AWS Glue versions 3.0 and up are natively bundled with the dependencies required to run a version of Apache Iceberg. To use the natively bundled version of iceberg that is included with Glue reference the Using the Iceberg framework in AWS Glue documentation.
Additionally, AWS Glue offers market place connectors for Apache Iceberg which can afford you access to different versions of Iceberg.
If you do not want to use the natively bundled version of iceberg and you do not want to use market place connectors - you can configure a Glue job to use iceberg from JAR files directly downloaded from the Apache Iceberg release page. This method allows the most flexibility with respect to choosing an iceberg version but requires so additional configurations.

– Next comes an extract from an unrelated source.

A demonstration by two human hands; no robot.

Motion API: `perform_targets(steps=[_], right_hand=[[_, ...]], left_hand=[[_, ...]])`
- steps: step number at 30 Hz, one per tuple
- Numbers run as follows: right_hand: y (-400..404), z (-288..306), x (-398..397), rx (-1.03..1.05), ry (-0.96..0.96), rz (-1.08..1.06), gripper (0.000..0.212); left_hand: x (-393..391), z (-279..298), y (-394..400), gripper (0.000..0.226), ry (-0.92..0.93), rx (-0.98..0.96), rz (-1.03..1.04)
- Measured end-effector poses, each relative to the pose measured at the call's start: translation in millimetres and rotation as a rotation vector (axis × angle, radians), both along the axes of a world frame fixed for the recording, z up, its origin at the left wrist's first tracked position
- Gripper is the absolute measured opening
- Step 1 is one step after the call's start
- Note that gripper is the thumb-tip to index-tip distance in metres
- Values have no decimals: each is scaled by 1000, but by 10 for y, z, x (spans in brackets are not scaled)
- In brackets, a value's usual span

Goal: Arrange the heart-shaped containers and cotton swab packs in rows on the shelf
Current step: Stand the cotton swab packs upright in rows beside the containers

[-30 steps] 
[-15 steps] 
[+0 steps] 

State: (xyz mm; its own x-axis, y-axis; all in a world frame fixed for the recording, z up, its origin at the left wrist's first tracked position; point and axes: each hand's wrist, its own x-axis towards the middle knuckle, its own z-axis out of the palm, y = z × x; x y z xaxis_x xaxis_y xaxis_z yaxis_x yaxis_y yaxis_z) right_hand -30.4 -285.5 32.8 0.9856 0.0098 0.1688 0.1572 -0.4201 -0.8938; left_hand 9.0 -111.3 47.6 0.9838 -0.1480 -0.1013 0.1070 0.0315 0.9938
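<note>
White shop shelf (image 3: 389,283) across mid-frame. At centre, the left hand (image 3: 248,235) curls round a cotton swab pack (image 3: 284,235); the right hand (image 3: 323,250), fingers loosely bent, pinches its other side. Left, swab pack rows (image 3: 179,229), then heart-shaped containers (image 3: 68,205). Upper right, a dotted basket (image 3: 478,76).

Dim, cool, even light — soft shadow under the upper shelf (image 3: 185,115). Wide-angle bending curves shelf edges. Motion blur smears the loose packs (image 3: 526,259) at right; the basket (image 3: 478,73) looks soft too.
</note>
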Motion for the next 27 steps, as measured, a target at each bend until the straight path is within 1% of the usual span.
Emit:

The instructions below will provide step by step instructions on how you can use iceberg in your Glue job via. dependent JAR files
There are two ways to run the example either via. a CloudFormation stack or going step by step in the AWS console
Click on the button below to deploy a CloudFormation stack.
The stack will create an S3 bucket with the required JARs files and a Glue job. After the deployment of the CloudFormation stack open the Glue console, click on the job and the run the job
- Identify and download the iceberg JAR file
The release page in the iceberg documentation allows you to download the JAR files for iceberg. Each version of iceberg has multiple JAR files avaiable for download. It is important we download the correct JARs.
We want to download the JAR files associated with spark. Ignore the JAR files for flink and hive. For spark, iceberg has different JARs depending on the version of spark. The version of Spark run by Glue is determined by the version of Glue you chose. Use AWS Glue version documentation to determine which version of spark the Glue job will use. Once you determine the version of Spark download the corresponding JAR file for iceberg.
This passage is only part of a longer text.